Exercise:
Among the entries below, how many lines contain the string "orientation"? Reply with that number alone.

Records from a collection
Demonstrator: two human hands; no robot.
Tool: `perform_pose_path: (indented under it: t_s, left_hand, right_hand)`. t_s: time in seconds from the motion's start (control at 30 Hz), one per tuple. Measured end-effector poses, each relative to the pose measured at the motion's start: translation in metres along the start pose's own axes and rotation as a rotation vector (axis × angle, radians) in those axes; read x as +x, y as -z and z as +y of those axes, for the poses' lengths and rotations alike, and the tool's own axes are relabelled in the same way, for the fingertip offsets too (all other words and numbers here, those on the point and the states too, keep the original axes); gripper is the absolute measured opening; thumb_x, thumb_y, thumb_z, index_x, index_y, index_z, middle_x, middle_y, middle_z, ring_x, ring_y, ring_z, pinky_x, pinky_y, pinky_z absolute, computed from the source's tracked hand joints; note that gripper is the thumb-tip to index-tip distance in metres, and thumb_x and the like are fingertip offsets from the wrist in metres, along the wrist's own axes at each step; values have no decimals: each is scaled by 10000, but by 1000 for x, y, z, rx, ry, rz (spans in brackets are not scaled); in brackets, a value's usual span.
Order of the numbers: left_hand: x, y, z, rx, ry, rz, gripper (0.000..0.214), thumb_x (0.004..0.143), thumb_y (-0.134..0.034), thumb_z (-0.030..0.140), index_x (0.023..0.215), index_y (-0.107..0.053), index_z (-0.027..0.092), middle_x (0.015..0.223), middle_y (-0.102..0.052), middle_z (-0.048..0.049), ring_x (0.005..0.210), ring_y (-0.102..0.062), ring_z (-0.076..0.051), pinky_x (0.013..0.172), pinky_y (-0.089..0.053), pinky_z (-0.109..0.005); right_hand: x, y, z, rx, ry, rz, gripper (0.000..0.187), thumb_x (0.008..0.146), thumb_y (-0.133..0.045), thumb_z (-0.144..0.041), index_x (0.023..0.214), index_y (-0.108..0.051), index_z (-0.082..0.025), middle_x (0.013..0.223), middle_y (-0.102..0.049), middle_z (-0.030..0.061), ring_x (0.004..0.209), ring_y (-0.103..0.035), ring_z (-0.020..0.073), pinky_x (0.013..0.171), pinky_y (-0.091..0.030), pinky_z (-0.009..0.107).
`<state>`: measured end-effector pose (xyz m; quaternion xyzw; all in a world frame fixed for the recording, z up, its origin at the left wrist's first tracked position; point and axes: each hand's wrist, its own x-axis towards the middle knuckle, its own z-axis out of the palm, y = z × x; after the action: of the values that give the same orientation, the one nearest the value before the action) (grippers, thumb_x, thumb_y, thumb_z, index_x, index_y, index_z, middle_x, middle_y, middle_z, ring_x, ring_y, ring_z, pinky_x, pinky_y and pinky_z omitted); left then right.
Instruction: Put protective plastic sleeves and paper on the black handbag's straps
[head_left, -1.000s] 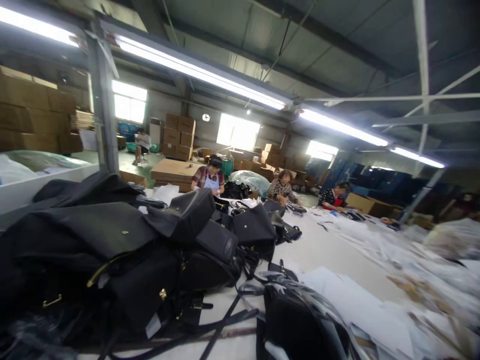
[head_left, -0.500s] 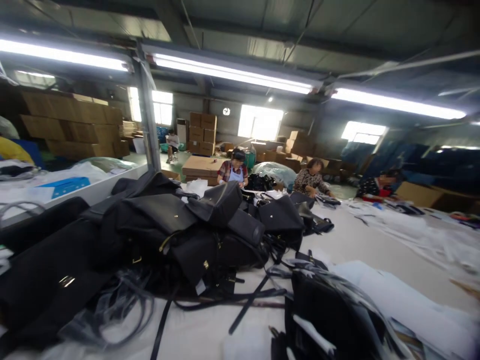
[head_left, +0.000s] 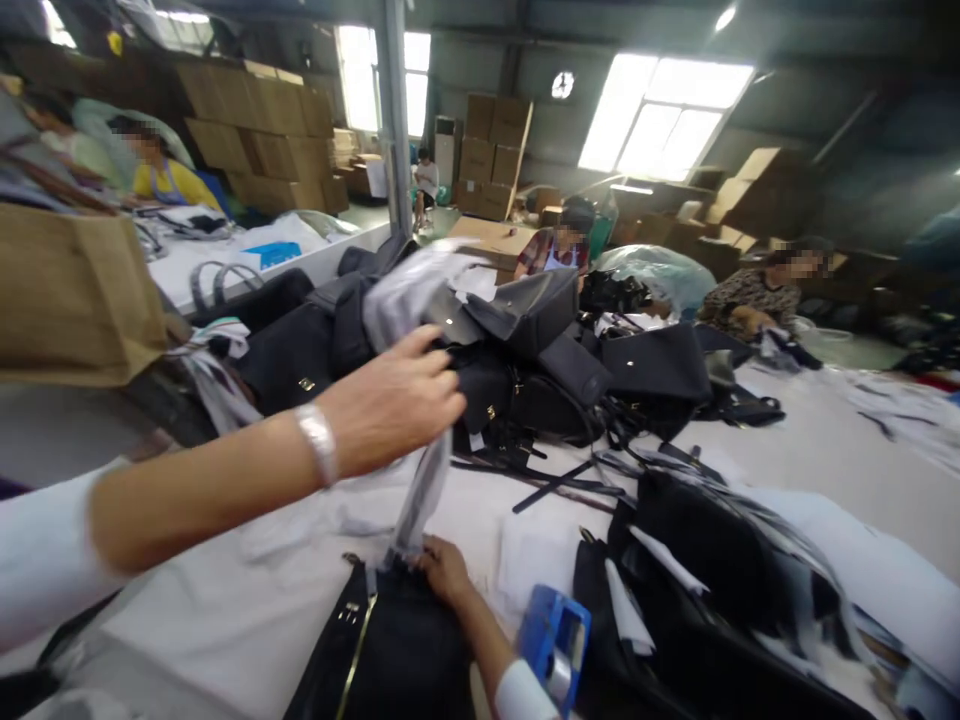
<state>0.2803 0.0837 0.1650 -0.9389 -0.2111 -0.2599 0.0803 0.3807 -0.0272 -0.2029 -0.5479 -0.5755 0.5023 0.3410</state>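
Note:
In front of me a black bag (head_left: 420,650) with a gold zipper lies on the table, partly cut off by the lower edge. My right hand (head_left: 446,570) has its fingers closed at the bag's top, where a plastic-wrapped strap (head_left: 421,500) comes out. Higher up, my left hand (head_left: 394,405), with a white band at its wrist, is curled around the plastic-wrapped strap. Blurred clear plastic (head_left: 420,285) flares out above the left fingers. Close by my right forearm sits a blue tape dispenser (head_left: 555,645).
Behind my hands a heap of black bags (head_left: 525,310) covers the table (head_left: 495,490). More black bags (head_left: 697,570) with plastic-wrapped straps lie at the right. A brown paper bag (head_left: 75,295) is at the left. Several co-workers sit farther off, near cardboard boxes (head_left: 255,130).
The view has turned left and down. Both my hands have come into sight, on the bag and the strap. The bag heap now appears higher and farther right.

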Motion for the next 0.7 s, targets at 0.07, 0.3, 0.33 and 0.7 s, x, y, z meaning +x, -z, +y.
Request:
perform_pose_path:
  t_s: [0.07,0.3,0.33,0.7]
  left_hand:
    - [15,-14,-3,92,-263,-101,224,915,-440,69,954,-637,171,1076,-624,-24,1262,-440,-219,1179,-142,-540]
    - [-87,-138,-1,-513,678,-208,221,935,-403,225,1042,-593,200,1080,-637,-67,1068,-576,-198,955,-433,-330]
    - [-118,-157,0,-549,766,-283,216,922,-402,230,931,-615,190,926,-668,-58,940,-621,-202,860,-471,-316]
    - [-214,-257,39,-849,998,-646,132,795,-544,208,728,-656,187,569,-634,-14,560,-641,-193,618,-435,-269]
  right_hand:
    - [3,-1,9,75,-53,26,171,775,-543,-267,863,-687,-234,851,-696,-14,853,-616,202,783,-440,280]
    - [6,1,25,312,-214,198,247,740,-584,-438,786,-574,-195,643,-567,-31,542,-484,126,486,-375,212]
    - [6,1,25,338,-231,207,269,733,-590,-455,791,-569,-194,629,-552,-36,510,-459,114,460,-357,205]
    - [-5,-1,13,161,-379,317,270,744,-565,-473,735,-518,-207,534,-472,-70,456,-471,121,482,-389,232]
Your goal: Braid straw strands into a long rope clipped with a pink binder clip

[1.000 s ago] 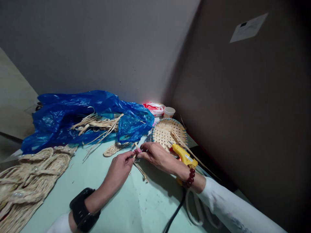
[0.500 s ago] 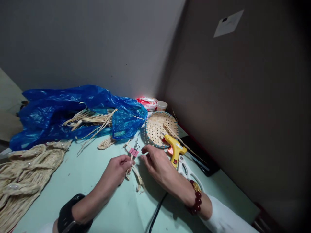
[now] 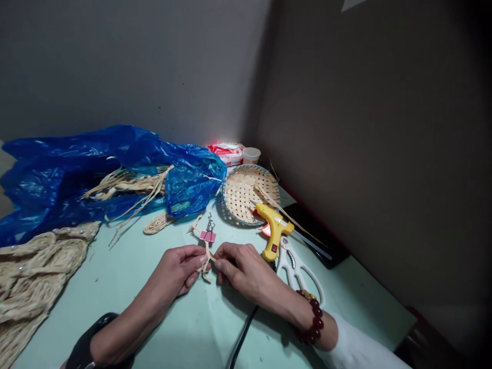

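Pale straw strands [image 3: 208, 250] hang from a pink binder clip [image 3: 207, 236], which lies on the table just beyond my fingertips. My left hand [image 3: 179, 269] is closed, pinching the strands below the clip between thumb and forefinger. From the other side my right hand [image 3: 240, 266] pinches a strand that angles out to the right. Loose strand ends dangle between the two hands. A thin wire or chain [image 3: 210, 219] is at the far side of the clip. The fingertips partly hide where the strands cross.
A yellow glue gun [image 3: 273, 228] leans on a woven bamboo basket [image 3: 242, 197]; white-handled scissors [image 3: 298, 266] lie beside my right wrist. A blue plastic bag [image 3: 130, 141] holds straw at the back left. Braided straw work [image 3: 34, 277] covers the left. A black cord [image 3: 246, 330] runs forward.
My right hand has come down to the strands and now pinches one. It was apart from them before, with fingers loosely curled. The view has shifted slightly.
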A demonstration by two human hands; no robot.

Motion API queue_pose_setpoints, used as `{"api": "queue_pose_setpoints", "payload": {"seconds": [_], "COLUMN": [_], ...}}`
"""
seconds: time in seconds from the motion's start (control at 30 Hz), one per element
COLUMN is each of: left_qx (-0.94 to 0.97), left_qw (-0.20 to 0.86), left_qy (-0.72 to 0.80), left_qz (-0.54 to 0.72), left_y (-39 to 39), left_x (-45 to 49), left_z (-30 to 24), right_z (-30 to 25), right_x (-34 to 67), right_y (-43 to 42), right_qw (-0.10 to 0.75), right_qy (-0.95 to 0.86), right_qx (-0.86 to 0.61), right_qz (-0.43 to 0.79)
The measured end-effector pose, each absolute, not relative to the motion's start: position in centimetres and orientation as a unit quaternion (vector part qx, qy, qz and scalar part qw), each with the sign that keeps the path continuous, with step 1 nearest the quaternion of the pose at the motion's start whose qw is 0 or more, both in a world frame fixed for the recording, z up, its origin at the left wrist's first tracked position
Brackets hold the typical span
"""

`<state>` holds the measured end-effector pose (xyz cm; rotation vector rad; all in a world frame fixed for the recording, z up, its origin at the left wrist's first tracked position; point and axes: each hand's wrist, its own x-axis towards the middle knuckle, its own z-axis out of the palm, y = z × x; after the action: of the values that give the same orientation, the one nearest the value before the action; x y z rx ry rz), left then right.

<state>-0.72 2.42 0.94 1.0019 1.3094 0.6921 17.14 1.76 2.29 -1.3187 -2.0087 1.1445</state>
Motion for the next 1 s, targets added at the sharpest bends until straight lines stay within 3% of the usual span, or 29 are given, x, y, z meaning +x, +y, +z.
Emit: {"api": "queue_pose_setpoints", "payload": {"seconds": [0.37, 0.6, 1.0], "left_qx": [0.536, 0.610, 0.459], "left_qw": [0.542, 0.484, 0.637], "left_qy": [0.571, 0.585, 0.561], "left_qz": [0.306, 0.227, 0.263], "left_y": [2.5, 2.5, 2.2], "left_x": [-0.6, -1.0, -0.3], "left_z": [1.0, 1.2, 1.7], "right_z": [1.0, 1.1, 1.0], "right_x": [16.4, 15.8, 16.0], "right_y": [1.9, 2.1, 2.3], "right_qw": [0.272, 0.289, 0.303], "right_qy": [-0.714, -0.692, -0.678], "right_qx": [-0.517, -0.540, -0.533], "right_qz": [0.386, 0.383, 0.405]}}
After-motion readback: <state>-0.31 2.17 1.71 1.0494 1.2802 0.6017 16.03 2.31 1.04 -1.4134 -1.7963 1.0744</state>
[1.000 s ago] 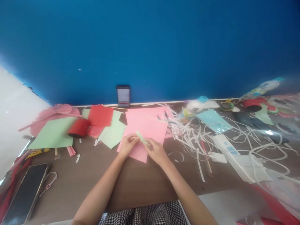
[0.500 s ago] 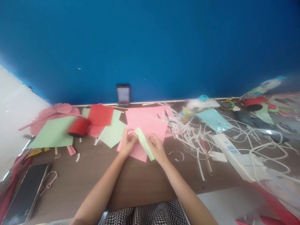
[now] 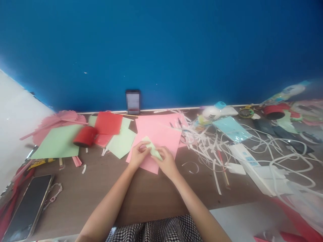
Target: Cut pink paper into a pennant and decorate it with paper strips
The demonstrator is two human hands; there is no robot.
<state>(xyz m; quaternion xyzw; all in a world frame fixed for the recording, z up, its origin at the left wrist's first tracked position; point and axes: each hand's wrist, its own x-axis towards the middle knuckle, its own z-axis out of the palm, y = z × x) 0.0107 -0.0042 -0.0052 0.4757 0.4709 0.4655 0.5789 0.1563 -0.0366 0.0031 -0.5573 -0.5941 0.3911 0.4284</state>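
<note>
Both of my hands meet over a pink paper sheet (image 3: 161, 134) lying on the brown table (image 3: 141, 195). My left hand (image 3: 137, 156) and my right hand (image 3: 165, 162) pinch a small folded piece of light green paper (image 3: 152, 148) between their fingertips. The green piece is held just above the pink sheet. Fingers of both hands are curled closed on it.
Left of the hands lie green sheets (image 3: 58, 144), red sheets (image 3: 108, 123), a red tape roll (image 3: 85, 137) and a pink paper fan (image 3: 54, 121). A dark phone (image 3: 26, 208) rests at the near left. White paper strips (image 3: 207, 148), cables, a power strip (image 3: 252, 166) and a glue bottle (image 3: 212, 112) crowd the right.
Half a second ago the green strip hung long and unfolded between my hands. Now it is folded short and held low against the pink sheet. My hands have drawn closer together.
</note>
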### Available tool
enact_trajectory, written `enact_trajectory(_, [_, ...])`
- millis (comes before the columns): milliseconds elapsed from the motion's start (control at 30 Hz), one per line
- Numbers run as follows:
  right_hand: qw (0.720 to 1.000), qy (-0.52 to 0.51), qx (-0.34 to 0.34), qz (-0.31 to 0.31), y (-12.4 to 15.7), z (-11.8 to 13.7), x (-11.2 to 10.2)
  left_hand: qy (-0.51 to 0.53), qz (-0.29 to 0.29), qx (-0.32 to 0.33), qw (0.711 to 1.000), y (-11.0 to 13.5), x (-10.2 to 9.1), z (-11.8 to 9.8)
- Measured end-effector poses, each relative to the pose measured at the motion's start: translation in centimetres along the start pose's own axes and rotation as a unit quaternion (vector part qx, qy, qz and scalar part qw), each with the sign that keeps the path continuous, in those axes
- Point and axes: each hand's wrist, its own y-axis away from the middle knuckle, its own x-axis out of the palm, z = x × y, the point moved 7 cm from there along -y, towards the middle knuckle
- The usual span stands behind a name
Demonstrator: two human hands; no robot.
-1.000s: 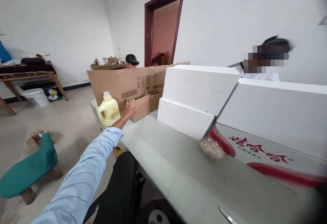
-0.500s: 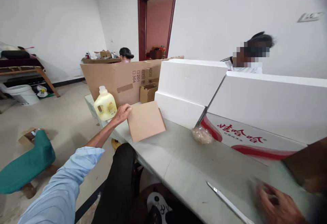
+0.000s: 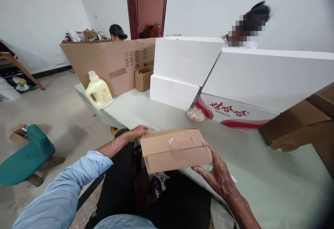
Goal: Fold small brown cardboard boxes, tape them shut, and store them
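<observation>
Between both hands, above my lap at the table's near edge, is a brown cardboard box point(image 3: 177, 149), its taped seam turned toward me. My left hand point(image 3: 138, 132) grips its left upper corner, fingers behind the card. At the opposite end, my right hand point(image 3: 215, 170) clasps the box, thumb below and fingers along the side. The white knife seen on the table before is mostly hidden behind my right wrist; only a pale tip point(image 3: 233, 179) shows. A crumpled wad of clear plastic point(image 3: 196, 115) lies beyond the box.
On the table point(image 3: 261, 159) stand a yellow detergent jug point(image 3: 99, 91), a small open carton point(image 3: 143, 78), a large cardboard panel point(image 3: 104, 60) and white foam boxes point(image 3: 180, 60). Brown cartons point(image 3: 294, 128) are at right. A green stool point(image 3: 31, 159) stands left. Two people sit across.
The box has come from the table toward my lap and turned so its taped seam shows. My right hand has left the knife's side and taken hold of the box's right end.
</observation>
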Motion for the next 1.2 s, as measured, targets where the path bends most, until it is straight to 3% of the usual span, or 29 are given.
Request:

Task response:
3